Александре несказанно повезло. На следующий день после той ужасной ночи, когда Арман Рожер пытался принудить ее к близости, они выехали, наконец, на тракт. И на первой же почтовой станции повстречали попутчиков. Сначала графиня даже не поняла своего счастья.
Девушка показалась Александре простушкой. Она была почти еще ребенком, круглолицая, подвижная, но при этом чрезвычайно застенчивая. Она бросала на графиню любопытные взгляды, исподволь изучая ее наряд, ее манеры и внешность, но не решалась заговорить. Во всем этом сквозило провинциальное любопытство и явный голод по общению, как у человека, живущего в глуши и вдруг оттуда выбравшегося. Видимо, Александра была первой дамой, кто встретился девушке после ее вынужденного заточения.
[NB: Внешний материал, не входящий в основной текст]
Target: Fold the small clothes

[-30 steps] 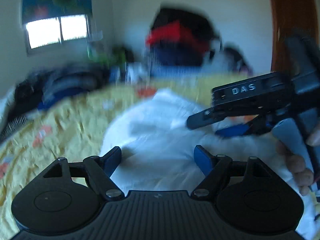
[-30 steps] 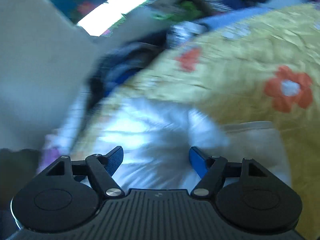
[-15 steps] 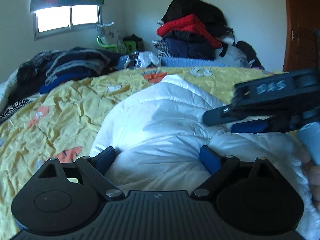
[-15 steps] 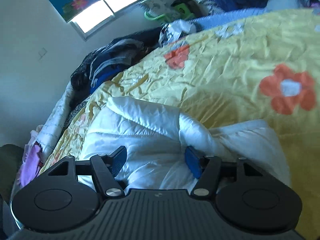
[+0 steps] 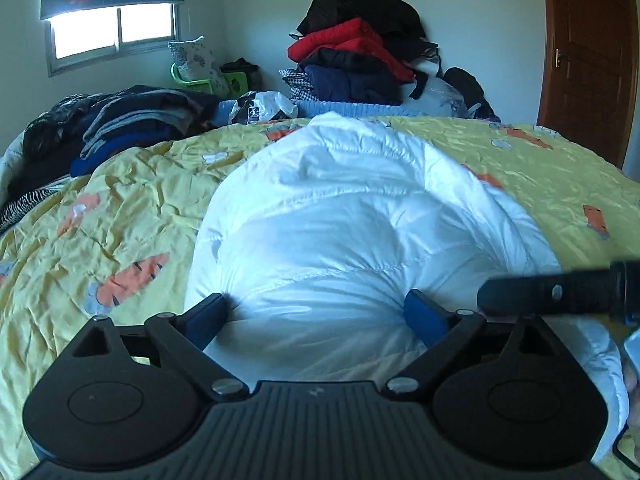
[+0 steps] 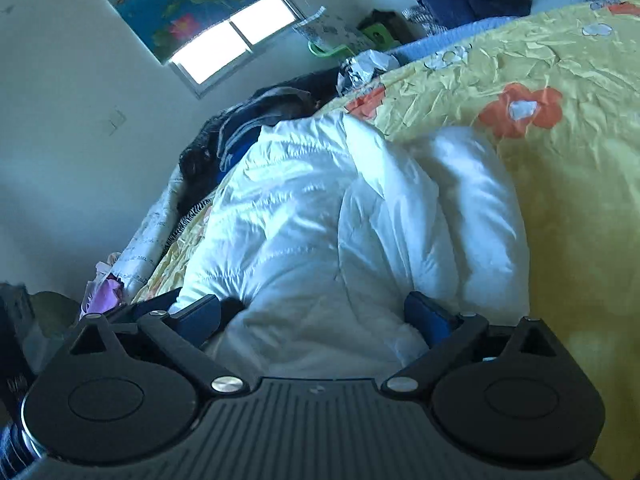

Сопровождающий ее офицер тоже был молод, на вид лет двадцати — двадцати двух. Он также бросал на Александру тайные взгляды, но это были чувства совсем иного рода. Молодого военного явно взволновала красота графини и ее принадлежность к самому высшему обществу, которую невозможно было скрыть.